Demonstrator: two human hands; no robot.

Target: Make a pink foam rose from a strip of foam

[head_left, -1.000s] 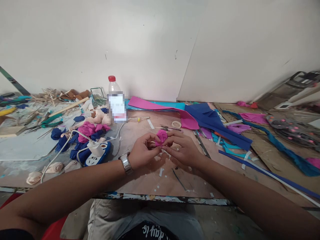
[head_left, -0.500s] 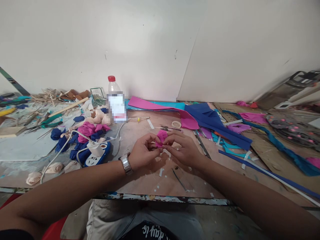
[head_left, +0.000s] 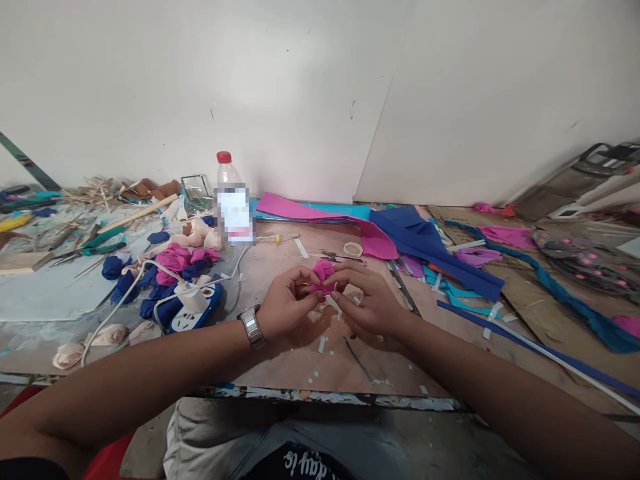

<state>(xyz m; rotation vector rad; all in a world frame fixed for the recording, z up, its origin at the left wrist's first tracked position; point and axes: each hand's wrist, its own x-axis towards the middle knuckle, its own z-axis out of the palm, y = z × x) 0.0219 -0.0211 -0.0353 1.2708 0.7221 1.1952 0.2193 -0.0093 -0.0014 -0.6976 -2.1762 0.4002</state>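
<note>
A small bunched pink piece (head_left: 323, 272) is held between both hands above the middle of the table. My left hand (head_left: 287, 303), with a metal watch on its wrist, pinches its left side. From the right, my right hand (head_left: 370, 300) grips the same piece between thumb and fingers. The fingers hide its lower part. Just behind the hands lie a tape ring (head_left: 353, 249) and dark scissors (head_left: 333, 257). A pink strip (head_left: 377, 239) lies farther back.
Pink, blue and cream cloth flowers (head_left: 175, 263) lie left beside a power strip (head_left: 193, 317) with a white cable. A red-capped bottle (head_left: 229, 173) stands at the back. Blue cloth (head_left: 425, 243) and cardboard (head_left: 525, 293) lie right.
The fingertips have shifted slightly on the pink piece, and my right thumb has moved a little away from my left thumb. Both hands still hold the piece in the same place.
</note>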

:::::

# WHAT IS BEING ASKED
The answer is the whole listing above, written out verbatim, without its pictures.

# FINISHED EXERCISE
Demonstrator: two human hands; no robot.

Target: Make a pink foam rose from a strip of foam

[head_left, -1.000s] 
[head_left, -0.500s] 
[head_left, +0.000s] 

<state>(xyz m; rotation vector rad; all in a world frame fixed for the recording, z up, its origin at the left wrist's first tracked position; point and axes: each hand's wrist, its own x-axis towards the middle knuckle, its own z-axis out of the palm, y = z × x) 0.0219 -0.0211 -0.0353 1.2708 0.7221 1.1952 0.2193 -0.0093 -0.0014 -0.6976 -2.1762 0.4002</state>
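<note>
A small bunched pink piece (head_left: 323, 272) is held between both hands above the middle of the table. My left hand (head_left: 287, 303), with a metal watch on its wrist, pinches its left side. From the right, my right hand (head_left: 370, 300) grips the same piece between thumb and fingers. The fingers hide its lower part. Just behind the hands lie a tape ring (head_left: 353, 249) and dark scissors (head_left: 333, 257). A pink strip (head_left: 377, 239) lies farther back.
Pink, blue and cream cloth flowers (head_left: 175, 263) lie left beside a power strip (head_left: 193, 317) with a white cable. A red-capped bottle (head_left: 229, 173) stands at the back. Blue cloth (head_left: 425, 243) and cardboard (head_left: 525, 293) lie right.
The fingertips have shifted slightly on the pink piece, and my right thumb has moved a little away from my left thumb. Both hands still hold the piece in the same place.
</note>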

There's nothing left to add to the output.